Tom and I

Exactly 40 years ago this second, one chapter ended and another began.

40 years ago, plopped down on the shag carpet of our basement family room, watching our round tube Curtis Mathis color television, I saw Neil Armstrong step down onto the surface of the moon.

I didn’t know it then, but it was the end of a significant chapter for my life, for my native land and for the astronauts I idolized.

I’d spent a good part of my 12 years immersed in all things astronaut. I knew just about everything there was to know, at least what was available in the public library, about the space program, rockets and astronauts.

But reading and daydreaming wasn’t enough for me. My best friend, Tom Jones, and I built a paper-mâché model of Cape Kennedy and the proposed landing site on the moon. Rigged with wires and string, we could launch the Apollo, separate the command module and make the flight across the basement to the artfully cratered, nearly perfectly formed lunar suface. The realism was tempered only by the random newsprint showing through the surface of our Sea of Tranquility.

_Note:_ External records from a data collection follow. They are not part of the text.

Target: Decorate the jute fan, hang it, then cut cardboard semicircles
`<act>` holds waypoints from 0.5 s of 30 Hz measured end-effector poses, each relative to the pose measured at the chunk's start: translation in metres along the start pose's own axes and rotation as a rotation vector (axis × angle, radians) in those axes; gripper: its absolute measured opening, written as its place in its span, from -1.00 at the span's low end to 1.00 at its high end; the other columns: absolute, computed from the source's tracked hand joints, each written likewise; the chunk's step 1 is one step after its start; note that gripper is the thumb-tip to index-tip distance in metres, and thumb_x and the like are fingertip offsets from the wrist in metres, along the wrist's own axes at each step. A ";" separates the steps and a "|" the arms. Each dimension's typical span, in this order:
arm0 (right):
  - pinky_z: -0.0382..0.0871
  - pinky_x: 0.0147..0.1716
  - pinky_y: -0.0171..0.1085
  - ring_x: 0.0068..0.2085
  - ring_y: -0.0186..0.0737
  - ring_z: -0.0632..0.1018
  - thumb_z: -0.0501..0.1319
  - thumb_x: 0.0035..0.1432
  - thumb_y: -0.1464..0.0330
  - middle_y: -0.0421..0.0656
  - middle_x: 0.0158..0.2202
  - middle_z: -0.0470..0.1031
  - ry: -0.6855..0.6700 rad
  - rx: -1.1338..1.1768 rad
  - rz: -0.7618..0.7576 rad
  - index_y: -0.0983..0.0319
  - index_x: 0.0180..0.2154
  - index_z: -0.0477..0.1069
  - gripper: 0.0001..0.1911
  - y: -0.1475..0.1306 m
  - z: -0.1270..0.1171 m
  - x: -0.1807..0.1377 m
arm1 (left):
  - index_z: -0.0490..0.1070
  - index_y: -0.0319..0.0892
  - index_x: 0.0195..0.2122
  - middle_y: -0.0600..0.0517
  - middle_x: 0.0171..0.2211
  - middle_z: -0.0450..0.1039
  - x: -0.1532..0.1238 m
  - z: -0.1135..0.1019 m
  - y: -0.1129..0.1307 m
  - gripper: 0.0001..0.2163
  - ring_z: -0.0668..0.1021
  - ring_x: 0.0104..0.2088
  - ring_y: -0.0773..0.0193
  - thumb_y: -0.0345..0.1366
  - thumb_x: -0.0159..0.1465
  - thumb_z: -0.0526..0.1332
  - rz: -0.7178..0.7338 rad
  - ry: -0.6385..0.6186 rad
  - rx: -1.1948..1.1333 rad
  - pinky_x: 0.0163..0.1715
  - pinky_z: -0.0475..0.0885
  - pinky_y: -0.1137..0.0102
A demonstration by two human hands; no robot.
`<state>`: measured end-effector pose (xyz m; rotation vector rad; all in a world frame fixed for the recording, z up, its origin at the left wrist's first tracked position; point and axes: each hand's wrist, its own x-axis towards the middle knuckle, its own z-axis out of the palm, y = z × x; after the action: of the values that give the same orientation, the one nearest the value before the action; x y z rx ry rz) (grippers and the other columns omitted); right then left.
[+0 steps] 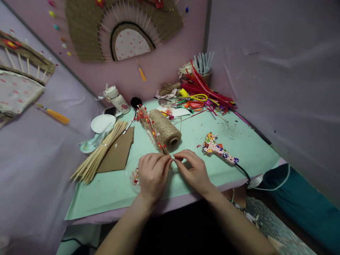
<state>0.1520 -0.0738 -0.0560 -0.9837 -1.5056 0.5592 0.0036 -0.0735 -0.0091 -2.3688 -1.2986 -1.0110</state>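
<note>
My left hand (154, 174) is closed at the near end of a twine strip (152, 131) dotted with red, white and yellow beads. The strip runs away from me, its far end leaning by a black pompom (136, 102). Close beside the left fingertips, my right hand (193, 170) is pinched, thumb against forefinger; whatever lies between them is too small to make out. A large spool of twine (165, 128) lies on its side just beyond my hands. Partly hidden behind my left wrist is a clear dish of beads (135, 176).
A flowered glue gun (219, 148) lies to the right, its cord over the table edge. Left are bamboo sticks (102, 150), cardboard (117, 156), a white plate (103, 123) and a bottle (117, 99). Scissors (198, 97) and red pipe cleaners (207, 88) crowd the back.
</note>
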 end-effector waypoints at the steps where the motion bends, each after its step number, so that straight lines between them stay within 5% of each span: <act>1: 0.42 -0.20 -0.20 -0.23 -0.22 0.55 0.22 0.24 0.45 -0.15 -0.29 0.56 -0.001 0.013 0.005 0.18 -0.22 0.47 -0.91 0.000 0.000 0.000 | 0.50 -0.19 -0.25 0.01 -0.37 0.56 0.000 0.000 0.000 -0.93 0.49 -0.32 0.20 -0.37 0.24 0.30 -0.001 -0.001 0.000 -0.23 0.29 0.27; 15: 0.45 -0.23 -0.23 -0.25 -0.23 0.56 0.22 0.22 0.44 -0.14 -0.32 0.55 0.037 0.069 0.068 0.20 -0.27 0.50 -0.92 -0.009 0.004 0.004 | 0.49 -0.19 -0.20 -0.01 -0.34 0.56 -0.004 0.000 -0.002 -0.91 0.49 -0.30 0.21 -0.40 0.31 0.22 -0.008 -0.030 -0.019 -0.22 0.32 0.28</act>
<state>0.1459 -0.0747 -0.0478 -0.9892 -1.4157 0.6339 0.0008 -0.0750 -0.0122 -2.4043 -1.3154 -0.9979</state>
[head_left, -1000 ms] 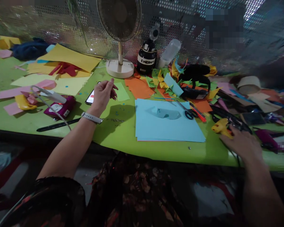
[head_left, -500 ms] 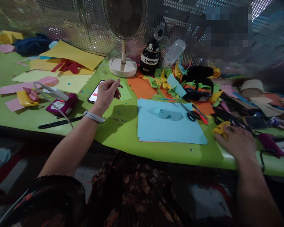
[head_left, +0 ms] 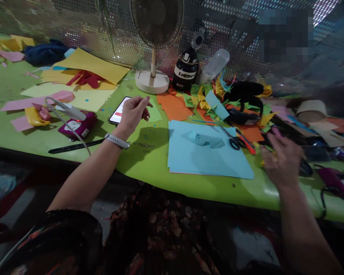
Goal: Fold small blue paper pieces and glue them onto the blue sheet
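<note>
My left hand (head_left: 135, 114), with a pale wristband, hovers near the lit phone (head_left: 120, 110). Its fingers curl loosely, and nothing shows between them. On the right, my right hand (head_left: 283, 158) is somewhat blurred, fingers spread, over a small yellow object (head_left: 263, 163) mostly hidden beneath it; its kind is unclear. Between the hands lies a stack of light-blue paper sheets (head_left: 206, 162). A folded, cut blue paper strip (head_left: 208, 141) rests on top. Scissors (head_left: 233, 143) with dark handles lie at the stack's right edge, beside a red-orange tool (head_left: 250, 148).
A white-based fan (head_left: 151, 84), a black bottle (head_left: 185, 70) and a clear bottle (head_left: 216, 65) stand at the back. Folded paper pieces (head_left: 206, 101) and headphones (head_left: 243, 110) crowd the right. A purple device (head_left: 77, 126), a black pen (head_left: 74, 146) and yellow sheets (head_left: 97, 68) lie left.
My right hand has risen off the yellow object and moved slightly up and left, fingers spreading. My left hand keeps its pose by the phone. The view has shifted slightly.
</note>
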`<state>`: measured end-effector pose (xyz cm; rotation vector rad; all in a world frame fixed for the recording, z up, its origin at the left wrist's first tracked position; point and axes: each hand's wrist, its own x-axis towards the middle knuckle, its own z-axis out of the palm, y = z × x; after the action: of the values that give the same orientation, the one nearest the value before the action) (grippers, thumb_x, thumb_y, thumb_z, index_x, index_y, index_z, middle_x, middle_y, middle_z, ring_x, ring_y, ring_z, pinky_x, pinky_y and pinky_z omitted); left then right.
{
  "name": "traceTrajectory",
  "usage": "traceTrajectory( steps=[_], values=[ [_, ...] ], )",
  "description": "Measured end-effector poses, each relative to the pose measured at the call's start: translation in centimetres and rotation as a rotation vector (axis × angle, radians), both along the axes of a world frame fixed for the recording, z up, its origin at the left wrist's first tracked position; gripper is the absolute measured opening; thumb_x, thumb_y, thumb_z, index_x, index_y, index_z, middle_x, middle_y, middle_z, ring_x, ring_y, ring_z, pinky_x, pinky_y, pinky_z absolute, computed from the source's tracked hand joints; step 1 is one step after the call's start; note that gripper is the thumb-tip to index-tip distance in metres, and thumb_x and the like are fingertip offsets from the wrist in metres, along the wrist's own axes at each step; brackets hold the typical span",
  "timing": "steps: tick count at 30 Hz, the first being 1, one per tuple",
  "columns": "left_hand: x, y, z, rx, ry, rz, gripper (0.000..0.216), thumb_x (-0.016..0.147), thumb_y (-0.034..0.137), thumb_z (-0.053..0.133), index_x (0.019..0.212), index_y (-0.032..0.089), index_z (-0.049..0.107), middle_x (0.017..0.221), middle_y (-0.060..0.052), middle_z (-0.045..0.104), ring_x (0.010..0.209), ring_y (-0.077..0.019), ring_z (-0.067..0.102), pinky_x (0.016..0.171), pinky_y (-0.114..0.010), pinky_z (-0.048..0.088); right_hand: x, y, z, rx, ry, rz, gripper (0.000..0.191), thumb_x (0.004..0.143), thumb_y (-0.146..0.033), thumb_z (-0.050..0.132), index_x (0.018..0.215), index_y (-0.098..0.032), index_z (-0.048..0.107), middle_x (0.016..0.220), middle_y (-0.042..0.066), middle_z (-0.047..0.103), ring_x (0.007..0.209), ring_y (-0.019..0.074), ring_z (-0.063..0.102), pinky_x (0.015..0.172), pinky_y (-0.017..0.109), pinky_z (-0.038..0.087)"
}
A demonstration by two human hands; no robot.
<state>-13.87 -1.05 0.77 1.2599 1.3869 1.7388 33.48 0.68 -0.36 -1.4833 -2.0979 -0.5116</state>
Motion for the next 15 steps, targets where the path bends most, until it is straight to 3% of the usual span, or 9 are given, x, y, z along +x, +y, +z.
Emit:
traceTrajectory(
  steps=[4, 8, 11, 15],
  values=[
    [0.2, 0.0, -0.2, 0.002, 0.024, 0.002, 0.031, 0.091, 0.038, 0.064, 0.069, 0.016, 0.064, 0.045, 0.004, 0.057, 0.035, -0.0047, 0.05, 0.037, -0.015, 0.039, -10.9, -0.6, 0.4, -0.253, -0.07, 0.435, 0.059, 0.097, -0.054, 0.038, 0.147, -0.022, 0.046, 0.155, 0.014, 0.039, 0.145, 0.0308, 0.031, 0.117, 0.055, 0.026],
    [0.0, 0.0, -0.5, 0.018, 0.035, 0.03, 0.034, 0.091, 0.044, 0.063, 0.07, 0.017, 0.062, 0.046, 0.004, 0.056, 0.034, -0.0048, 0.049, 0.037, -0.015, 0.039, -20.9, -1.7, -0.1, -0.412, -0.19, 0.693, 0.061, 0.096, -0.056, 0.042, 0.147, -0.024, 0.045, 0.161, 0.011, 0.029, 0.149, 0.0331, 0.021, 0.119, 0.057, 0.02],
    [-0.3, 0.0, -0.5, 0.04, 0.016, 0.038, 0.039, 0.092, 0.05, 0.059, 0.069, 0.018, 0.061, 0.045, 0.004, 0.055, 0.033, -0.0054, 0.048, 0.035, -0.017, 0.038, -25.6, -2.2, -0.6, -0.443, -0.259, 0.784, 0.058, 0.096, -0.057, 0.042, 0.143, -0.024, 0.051, 0.162, 0.008, 0.027, 0.15, 0.0331, 0.019, 0.121, 0.056, 0.017],
    [-0.2, -0.1, -0.3, 0.075, -0.024, 0.021, 0.044, 0.092, 0.055, 0.055, 0.067, 0.018, 0.061, 0.044, 0.004, 0.053, 0.032, -0.0064, 0.048, 0.034, -0.019, 0.036, -28.6, -2.3, -1.2, -0.441, -0.305, 0.834, 0.064, 0.095, -0.061, 0.042, 0.144, -0.021, 0.051, 0.161, 0.012, 0.028, 0.149, 0.0346, 0.021, 0.121, 0.056, 0.016]
  ],
)
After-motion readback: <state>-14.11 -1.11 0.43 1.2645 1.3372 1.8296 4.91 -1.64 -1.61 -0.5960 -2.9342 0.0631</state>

With Tom handling the rocket preparation, countdown and launch, I could concentrate on preparing for my moment of glory—first astronaut on the moon—which was only the exclamation point of an imaginary flight that included a long string of firsts: first gallon of Tang consumed in one gulp, first full day space walk and first single-handed salvation of the earth from space monsters. Our flights were always, without exception, heroic.

In our minds, our roles were set and inevitable, Tom, son of a college professor, was destined to be a rocket scientist. Doug, son of a lineman, was destined to be an astronaut. That fateful night 40 years ago, as I watched Neil Armstrong pause on the lunar module before descending to his moment in human history, it was not Neil Armstrong there, but me, and it wasn’t Gene Kranz and mission control packed with steely eyed missile men back in Houston, they were all Tom. It was just Tom and I, there, on the television screen, carrying the dreams and aspirations of all of America and the free world, ready to place our footprint on the moon and begin the glorious age of space travel and inter-galactic exploration.

But it didn’t turn out that way.

Even though George Jetson and Tom Swift both had rocket ships and considered swinging by a distant Galaxy for a burger on the way home just another day at the office, here it is, 40 years later and I’m still driving a car on boring old earth.

By the time I watched the first man on the moon, on the cusp of tipping over from the innocence of a 12 year old to the vast terra incognita of teenage life, my family had already moved to another town, and the paper-mâché Apollo mission model Tom and I lovingly built didn’t make the trip. As I watched Neil Armstrong shuffle across the moon to plant the flag, I wanted more than anything to hear Tom’s voice, to call him on the rotary dial phone, to celebrate with my fellow rocketeer; but of course, a long distance call was out of the question. It would have cost as much as a week’s groceries. And in fact, after the day I said goodbye to Tom as our moving van pulled out, I never saw him again. Although Tom and I both later achieved orbit with the aid of recreational drugs in our torrid teens, Tom, unfortunately, never returned to earth.

The first man on the moon was the end of a chapter, and the beginning of another. Soon after Neil discovered the surface of the moon I discovered motorcycles, cars and girls, and science became just another academic subject I excelled at, not my defining passion.

40 years ago this second one chapter, embodied by America’s national dedication to space travel, the national commitment to science and engineering, the infatuation with and diefication of the astronaut corps, as well as my last link to my best friendship—Tom and I, ended; and another chapter, what America is today, began.

Some things have just never been the same.